Please reproduce verbatim the lines below, from the first through the one with "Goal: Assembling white".

- - - - -

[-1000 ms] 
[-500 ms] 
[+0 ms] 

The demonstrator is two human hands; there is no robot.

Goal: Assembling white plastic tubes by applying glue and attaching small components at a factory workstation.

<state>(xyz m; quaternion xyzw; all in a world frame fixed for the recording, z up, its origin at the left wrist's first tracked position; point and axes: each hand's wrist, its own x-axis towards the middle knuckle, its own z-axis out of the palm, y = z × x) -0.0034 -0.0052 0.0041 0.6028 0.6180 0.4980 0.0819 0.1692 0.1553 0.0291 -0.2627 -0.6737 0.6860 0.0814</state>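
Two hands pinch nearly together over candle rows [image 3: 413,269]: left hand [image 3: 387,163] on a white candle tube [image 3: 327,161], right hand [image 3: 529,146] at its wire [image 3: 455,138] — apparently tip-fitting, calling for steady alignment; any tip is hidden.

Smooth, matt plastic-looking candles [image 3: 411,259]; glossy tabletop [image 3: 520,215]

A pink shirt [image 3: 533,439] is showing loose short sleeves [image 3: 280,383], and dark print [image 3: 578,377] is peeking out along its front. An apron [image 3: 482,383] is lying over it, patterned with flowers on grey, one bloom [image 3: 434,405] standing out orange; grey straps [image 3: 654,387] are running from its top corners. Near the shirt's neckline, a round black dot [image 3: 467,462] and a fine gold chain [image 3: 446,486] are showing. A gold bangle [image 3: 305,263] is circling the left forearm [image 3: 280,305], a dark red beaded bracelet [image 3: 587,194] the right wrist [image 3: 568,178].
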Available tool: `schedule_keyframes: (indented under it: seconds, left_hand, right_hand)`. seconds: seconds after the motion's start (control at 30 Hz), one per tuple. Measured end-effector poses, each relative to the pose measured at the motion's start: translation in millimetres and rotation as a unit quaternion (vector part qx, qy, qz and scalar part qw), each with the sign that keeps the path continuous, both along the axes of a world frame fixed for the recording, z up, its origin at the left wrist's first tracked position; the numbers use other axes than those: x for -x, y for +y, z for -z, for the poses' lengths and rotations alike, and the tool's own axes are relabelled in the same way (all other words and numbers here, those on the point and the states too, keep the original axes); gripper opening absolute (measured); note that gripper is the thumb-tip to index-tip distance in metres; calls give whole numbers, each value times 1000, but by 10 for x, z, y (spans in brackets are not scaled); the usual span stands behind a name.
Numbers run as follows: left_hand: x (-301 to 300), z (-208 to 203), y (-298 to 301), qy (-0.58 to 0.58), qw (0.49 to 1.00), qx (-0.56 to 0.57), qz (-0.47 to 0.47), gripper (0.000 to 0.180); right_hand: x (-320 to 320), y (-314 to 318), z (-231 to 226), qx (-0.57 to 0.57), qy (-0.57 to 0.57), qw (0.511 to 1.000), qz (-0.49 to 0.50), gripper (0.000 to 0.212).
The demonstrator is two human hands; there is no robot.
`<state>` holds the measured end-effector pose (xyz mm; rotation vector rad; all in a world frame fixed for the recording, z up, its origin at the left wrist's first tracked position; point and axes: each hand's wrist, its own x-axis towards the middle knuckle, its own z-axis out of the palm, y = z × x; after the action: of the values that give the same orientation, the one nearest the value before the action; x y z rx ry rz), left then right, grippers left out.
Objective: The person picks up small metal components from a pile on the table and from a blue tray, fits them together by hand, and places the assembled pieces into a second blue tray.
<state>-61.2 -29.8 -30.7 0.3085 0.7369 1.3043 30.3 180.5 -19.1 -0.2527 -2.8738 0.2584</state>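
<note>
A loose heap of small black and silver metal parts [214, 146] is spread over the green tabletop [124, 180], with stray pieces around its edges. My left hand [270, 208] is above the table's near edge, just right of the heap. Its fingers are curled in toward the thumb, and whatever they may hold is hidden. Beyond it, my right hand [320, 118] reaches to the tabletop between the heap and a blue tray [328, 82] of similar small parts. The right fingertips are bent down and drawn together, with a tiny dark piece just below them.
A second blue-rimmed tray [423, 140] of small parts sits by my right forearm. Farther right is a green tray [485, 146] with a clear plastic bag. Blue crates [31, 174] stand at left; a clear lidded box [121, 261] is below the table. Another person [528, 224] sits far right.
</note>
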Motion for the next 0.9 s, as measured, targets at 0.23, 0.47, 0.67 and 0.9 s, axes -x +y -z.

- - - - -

- [Written response]
[-1000 ms] 
[-500 ms] 
[+0 ms] 

The demonstrator is two human hands; there is no robot.

Goal: Assembling white plastic tubes by applying glue and attaching small components at a factory workstation.

The output is complete, and nothing more is needed.